Health systems are inequitable around the world: they provide higher quality health services to the wealthy than to the impoverished. Thus, the poor and marginalised continue to suffer the impact of multiple diseases.
This gives African researchers a pressing need to address diseases of poverty, an area in which UCT has developed world-leading expertise in research and policy.
The cross-faculty Institute of Infectious Disease and Molecular Medicine (IDM), brings together exceptional researchers and groups across the university to tackle some of the greatest challenges to health in Africa. TB kills more people than any other infectious disease: IDM researchers from the South African Tuberculosis Vaccine Initiative (SATVI) and Wellcome Centre for Infectious Diseases Research in Africa (CIDRI-Africa) were leading contributors to a study that produced the first sign of a potentially effective vaccine against TB in almost 100 years.

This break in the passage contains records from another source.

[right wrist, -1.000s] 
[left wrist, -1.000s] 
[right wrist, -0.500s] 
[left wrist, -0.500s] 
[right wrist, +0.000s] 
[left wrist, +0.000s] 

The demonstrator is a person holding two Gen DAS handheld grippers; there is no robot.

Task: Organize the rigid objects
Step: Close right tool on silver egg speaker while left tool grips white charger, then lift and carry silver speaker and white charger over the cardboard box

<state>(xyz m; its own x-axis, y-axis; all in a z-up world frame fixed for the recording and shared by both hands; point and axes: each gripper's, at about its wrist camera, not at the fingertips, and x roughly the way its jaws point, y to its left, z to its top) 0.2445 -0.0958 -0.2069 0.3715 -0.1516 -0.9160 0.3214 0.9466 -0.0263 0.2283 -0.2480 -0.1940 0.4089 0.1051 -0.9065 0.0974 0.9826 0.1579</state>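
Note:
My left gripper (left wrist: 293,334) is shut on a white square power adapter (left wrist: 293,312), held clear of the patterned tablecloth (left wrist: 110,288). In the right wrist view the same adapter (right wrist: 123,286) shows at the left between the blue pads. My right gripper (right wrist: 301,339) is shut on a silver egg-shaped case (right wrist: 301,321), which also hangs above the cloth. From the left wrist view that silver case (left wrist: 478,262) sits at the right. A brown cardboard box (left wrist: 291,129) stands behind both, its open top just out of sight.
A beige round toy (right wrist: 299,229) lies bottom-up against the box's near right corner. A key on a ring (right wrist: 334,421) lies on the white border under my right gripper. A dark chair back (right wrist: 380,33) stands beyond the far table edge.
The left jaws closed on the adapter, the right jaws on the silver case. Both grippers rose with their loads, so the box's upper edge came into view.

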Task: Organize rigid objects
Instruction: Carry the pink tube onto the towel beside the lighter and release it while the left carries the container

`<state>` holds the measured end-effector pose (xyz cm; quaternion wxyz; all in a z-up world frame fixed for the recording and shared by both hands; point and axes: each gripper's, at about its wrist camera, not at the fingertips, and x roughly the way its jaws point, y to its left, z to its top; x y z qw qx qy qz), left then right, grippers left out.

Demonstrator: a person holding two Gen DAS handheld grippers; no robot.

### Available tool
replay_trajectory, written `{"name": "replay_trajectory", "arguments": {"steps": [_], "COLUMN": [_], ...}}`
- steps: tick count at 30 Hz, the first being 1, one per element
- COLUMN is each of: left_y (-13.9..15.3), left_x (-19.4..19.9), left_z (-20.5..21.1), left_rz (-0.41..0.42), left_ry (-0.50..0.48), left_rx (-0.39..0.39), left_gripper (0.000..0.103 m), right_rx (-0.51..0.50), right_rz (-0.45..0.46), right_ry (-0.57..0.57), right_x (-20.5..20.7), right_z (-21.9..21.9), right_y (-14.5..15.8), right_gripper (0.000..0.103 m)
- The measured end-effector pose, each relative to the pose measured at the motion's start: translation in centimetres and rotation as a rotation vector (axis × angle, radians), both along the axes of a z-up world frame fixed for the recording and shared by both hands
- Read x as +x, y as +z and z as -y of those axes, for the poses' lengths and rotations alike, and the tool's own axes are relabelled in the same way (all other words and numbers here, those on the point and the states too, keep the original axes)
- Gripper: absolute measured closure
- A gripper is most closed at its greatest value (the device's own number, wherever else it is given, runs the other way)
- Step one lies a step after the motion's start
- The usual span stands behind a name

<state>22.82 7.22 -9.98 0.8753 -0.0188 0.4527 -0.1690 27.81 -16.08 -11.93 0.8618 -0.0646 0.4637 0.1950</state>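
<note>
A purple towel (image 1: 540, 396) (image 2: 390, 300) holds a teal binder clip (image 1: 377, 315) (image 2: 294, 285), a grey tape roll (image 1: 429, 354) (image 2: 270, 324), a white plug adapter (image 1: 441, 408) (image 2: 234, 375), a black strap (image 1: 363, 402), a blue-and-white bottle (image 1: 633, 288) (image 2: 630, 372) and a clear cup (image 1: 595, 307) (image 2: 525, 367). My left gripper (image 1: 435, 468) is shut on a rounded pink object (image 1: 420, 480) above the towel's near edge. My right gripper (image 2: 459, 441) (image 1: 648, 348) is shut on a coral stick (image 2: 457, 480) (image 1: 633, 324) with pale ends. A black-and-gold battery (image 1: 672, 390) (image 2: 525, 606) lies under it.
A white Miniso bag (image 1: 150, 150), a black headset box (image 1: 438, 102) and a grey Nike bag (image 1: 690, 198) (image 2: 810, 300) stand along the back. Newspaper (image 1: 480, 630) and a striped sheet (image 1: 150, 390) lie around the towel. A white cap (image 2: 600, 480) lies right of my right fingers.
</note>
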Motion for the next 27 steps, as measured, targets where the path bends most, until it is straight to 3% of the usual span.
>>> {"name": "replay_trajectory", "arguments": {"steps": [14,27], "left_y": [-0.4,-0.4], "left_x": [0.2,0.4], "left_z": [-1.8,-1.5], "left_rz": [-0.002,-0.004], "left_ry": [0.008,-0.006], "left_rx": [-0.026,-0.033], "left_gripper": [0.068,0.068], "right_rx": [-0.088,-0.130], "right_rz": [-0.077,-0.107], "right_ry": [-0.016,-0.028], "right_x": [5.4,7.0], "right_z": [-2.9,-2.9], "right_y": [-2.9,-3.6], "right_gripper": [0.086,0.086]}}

Two non-communicable epidemics on the continent – heart disease and obesity – are also research focuses at UCT. The Heart of Africa group, under the aegis of the Hatter Institute for Cardiovascular Research in Africa, investigates the prevalence, presentation and management of cardiac disease. Meanwhile UCT’s Division of Human Nutrition is part of a global consortium of research and advocacy organisations in nine countries encouraging youngsters to help drive policy change to tackle the obesity epidemic among adolescents.
UCT houses several centres leading the way in Africa on public health. For example, the Health Economics Unit (HEU) contributes to health financing and policy in South Africa and Africa, and the Centre for Infectious Disease Epidemiology and Research’s (CIDER) multi-disciplinary research team conducts research and policy work on TB, HIV and COVID-19 in southern Africa.
UCT’s Neuroscience Institute is the first of its kind on the continent. It provides an interdisciplinary research and clinical space to study and treat mental and neurological disorders, as well as brain development and injury, within the context of the specific challenges on the continent.